**EXERCISE INSTRUCTIONS**
Would you please repeat the data exactly as given?

**DATASET CONTENT**
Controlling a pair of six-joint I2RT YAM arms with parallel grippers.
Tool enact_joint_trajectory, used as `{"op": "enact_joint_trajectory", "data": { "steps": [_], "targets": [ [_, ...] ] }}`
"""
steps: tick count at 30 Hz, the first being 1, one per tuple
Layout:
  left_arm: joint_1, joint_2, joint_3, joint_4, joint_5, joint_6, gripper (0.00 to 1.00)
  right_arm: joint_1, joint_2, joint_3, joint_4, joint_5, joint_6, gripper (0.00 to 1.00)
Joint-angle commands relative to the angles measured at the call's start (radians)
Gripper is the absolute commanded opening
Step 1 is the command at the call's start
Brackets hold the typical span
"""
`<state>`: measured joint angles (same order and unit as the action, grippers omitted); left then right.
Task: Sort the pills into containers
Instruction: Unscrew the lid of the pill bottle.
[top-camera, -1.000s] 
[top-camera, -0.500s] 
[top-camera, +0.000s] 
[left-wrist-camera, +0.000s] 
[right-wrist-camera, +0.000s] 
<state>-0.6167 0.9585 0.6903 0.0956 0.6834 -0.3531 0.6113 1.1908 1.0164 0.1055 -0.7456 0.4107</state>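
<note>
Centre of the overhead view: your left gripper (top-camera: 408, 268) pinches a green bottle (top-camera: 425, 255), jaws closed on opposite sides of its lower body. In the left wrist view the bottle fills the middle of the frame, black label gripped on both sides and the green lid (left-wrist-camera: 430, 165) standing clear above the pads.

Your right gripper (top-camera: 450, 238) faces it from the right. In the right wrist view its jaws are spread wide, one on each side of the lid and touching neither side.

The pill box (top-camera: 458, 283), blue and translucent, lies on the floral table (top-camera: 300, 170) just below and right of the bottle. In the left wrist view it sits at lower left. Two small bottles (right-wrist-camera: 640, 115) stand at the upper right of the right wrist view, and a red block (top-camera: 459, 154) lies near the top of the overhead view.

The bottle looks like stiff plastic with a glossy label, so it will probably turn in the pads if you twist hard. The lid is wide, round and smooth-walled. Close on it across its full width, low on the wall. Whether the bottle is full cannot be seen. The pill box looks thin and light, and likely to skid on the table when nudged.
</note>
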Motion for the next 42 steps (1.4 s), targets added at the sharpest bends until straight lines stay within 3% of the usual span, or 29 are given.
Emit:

**TASK OUTPUT**
Controlling a pair of six-joint I2RT YAM arms with parallel grippers.
Tool enact_joint_trajectory, used as `{"op": "enact_joint_trajectory", "data": { "steps": [_], "targets": [ [_, ...] ] }}`
"""
steps: tick count at 30 Hz, the first being 1, one per tuple
Layout:
  left_arm: joint_1, joint_2, joint_3, joint_4, joint_5, joint_6, gripper (0.00 to 1.00)
  right_arm: joint_1, joint_2, joint_3, joint_4, joint_5, joint_6, gripper (0.00 to 1.00)
Joint-angle commands relative to the angles measured at the call's start (radians)
Gripper is the absolute commanded opening
Step 1 is the command at the call's start
Brackets hold the typical span
"""
`<state>`: measured joint angles (same order and unit as the action, grippers omitted); left then right.
Task: Sort the pills into containers
Instruction: Unscrew the lid of the pill bottle.
[top-camera, -1.000s] 
[top-camera, -0.500s] 
[top-camera, +0.000s] 
[left-wrist-camera, +0.000s] 
[right-wrist-camera, +0.000s] 
<state>-0.6167 0.9585 0.6903 0.0956 0.6834 -0.3531 0.6113 1.1908 1.0164 0.1055 -0.7456 0.4107</state>
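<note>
Centre of the overhead view: your left gripper (top-camera: 408, 268) pinches a green bottle (top-camera: 425, 255), jaws closed on opposite sides of its lower body. In the left wrist view the bottle fills the middle of the frame, black label gripped on both sides and the green lid (left-wrist-camera: 430, 165) standing clear above the pads.

Your right gripper (top-camera: 450, 238) faces it from the right. In the right wrist view its jaws are spread wide, one on each side of the lid and touching neither side.

The pill box (top-camera: 458, 283), blue and translucent, lies on the floral table (top-camera: 300, 170) just below and right of the bottle. In the left wrist view it sits at lower left. Two small bottles (right-wrist-camera: 640, 115) stand at the upper right of the right wrist view, and a red block (top-camera: 459, 154) lies near the top of the overhead view.

The bottle looks like stiff plastic with a glossy label, so it will probably turn in the pads if you twist hard. The lid is wide, round and smooth-walled. Close on it across its full width, low on the wall. Whether the bottle is full cannot be seen. The pill box looks thin and light, and likely to skid on the table when nudged.
</note>
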Motion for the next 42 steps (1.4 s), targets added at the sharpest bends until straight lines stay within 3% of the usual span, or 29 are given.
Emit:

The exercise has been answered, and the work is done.